* **Available data**
• • •
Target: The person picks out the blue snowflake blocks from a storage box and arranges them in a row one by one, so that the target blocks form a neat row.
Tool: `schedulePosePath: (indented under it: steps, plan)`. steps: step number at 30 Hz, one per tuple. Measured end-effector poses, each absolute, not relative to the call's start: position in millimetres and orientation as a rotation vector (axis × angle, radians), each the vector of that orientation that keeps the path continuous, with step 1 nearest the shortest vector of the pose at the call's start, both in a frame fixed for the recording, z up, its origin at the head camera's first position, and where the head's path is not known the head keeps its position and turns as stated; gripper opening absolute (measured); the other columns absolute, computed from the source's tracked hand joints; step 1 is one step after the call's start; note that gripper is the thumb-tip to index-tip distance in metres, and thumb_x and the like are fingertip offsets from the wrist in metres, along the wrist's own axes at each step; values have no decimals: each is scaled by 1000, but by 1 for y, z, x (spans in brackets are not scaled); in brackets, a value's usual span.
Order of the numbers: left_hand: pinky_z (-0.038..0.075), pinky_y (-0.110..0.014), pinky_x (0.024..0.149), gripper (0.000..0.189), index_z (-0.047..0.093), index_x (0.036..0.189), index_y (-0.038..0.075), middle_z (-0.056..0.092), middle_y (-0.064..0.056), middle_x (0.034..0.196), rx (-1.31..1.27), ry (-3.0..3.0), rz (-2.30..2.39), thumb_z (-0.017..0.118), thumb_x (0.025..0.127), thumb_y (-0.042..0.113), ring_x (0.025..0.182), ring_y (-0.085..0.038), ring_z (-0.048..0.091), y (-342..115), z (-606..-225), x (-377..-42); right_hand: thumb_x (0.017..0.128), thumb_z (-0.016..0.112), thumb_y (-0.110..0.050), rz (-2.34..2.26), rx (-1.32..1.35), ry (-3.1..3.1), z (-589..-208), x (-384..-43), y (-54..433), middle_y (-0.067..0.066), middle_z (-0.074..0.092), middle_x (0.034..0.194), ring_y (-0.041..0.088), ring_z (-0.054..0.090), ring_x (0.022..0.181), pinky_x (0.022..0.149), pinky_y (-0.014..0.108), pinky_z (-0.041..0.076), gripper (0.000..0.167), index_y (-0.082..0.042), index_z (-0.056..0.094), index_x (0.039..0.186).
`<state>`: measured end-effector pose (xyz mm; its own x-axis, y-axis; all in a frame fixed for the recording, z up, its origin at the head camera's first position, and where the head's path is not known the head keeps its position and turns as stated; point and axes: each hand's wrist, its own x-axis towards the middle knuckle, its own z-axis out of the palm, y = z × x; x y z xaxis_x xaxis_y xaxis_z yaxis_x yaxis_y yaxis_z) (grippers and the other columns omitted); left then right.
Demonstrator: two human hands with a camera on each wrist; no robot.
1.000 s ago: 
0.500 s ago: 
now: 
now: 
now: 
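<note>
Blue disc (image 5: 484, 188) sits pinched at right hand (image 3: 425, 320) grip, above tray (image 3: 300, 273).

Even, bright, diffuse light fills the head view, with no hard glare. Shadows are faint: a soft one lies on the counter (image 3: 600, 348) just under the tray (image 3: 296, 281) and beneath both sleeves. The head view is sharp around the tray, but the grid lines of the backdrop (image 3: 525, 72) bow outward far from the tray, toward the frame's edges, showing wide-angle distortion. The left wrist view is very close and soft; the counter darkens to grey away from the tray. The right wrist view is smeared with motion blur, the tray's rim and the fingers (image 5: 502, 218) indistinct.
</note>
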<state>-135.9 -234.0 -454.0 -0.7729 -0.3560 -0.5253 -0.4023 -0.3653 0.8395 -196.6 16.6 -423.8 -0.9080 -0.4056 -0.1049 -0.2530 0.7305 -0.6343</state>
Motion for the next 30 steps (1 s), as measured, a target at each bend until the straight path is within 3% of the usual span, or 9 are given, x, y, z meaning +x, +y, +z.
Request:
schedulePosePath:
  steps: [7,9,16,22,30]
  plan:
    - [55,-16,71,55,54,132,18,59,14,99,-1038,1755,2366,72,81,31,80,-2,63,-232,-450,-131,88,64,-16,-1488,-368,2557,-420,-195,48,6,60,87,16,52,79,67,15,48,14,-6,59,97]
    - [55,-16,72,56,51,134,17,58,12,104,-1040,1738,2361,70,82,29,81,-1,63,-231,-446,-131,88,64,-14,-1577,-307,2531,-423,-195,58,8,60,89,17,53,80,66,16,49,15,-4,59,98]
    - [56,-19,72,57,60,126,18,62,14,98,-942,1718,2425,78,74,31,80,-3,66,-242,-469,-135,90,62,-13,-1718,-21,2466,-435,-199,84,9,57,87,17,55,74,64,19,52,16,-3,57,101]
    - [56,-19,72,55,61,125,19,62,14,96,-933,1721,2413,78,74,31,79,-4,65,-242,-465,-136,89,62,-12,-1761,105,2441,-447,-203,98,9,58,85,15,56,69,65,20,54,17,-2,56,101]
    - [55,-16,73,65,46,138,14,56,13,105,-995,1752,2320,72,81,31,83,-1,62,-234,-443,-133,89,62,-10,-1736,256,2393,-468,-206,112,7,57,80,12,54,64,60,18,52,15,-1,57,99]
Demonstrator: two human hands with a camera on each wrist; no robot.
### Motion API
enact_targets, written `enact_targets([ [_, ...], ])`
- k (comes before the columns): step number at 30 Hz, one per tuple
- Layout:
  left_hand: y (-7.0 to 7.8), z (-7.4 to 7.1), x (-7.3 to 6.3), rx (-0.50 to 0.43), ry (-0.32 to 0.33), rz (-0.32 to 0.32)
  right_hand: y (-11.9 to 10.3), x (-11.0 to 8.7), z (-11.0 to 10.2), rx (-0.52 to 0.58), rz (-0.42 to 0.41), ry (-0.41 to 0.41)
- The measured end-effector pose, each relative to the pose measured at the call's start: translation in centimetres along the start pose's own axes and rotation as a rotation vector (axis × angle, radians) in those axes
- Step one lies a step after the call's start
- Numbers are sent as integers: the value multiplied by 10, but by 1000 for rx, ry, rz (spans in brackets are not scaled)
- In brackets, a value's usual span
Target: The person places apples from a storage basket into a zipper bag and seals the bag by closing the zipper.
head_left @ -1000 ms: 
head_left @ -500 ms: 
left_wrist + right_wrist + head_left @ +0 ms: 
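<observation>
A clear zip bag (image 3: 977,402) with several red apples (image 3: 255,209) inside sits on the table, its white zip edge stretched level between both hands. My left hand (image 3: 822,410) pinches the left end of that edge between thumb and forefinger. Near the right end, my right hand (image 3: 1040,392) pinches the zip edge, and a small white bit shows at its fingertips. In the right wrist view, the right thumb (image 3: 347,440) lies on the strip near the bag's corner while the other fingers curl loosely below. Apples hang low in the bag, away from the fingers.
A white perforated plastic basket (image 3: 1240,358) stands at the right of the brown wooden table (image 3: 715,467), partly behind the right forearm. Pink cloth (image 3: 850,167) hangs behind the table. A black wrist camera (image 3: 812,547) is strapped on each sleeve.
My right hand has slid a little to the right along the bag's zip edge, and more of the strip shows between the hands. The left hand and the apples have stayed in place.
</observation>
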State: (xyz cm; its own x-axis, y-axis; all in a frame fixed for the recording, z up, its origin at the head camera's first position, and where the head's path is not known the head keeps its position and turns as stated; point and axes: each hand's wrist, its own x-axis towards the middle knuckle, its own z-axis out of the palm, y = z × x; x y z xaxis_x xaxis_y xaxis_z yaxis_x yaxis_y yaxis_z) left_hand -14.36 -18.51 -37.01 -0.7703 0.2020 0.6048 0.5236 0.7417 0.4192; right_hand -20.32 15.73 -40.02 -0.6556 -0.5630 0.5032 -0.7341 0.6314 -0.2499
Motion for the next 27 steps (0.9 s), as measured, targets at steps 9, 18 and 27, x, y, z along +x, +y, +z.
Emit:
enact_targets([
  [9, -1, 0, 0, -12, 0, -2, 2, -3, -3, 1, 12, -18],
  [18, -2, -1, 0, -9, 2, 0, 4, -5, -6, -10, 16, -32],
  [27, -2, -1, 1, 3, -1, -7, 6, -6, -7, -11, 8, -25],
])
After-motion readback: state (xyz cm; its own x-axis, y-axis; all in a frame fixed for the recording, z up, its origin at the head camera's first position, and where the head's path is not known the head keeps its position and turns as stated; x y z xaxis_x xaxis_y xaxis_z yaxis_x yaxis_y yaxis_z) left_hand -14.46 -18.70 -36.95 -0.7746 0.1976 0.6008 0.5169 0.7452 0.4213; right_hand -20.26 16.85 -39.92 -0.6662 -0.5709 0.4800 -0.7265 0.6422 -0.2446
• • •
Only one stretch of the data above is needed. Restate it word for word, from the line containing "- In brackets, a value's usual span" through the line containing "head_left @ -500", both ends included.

* **Written solution**
- In brackets, a value's usual span
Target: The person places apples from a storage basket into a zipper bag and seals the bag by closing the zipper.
head_left @ -1000 ms: 
head_left @ -500 ms: 

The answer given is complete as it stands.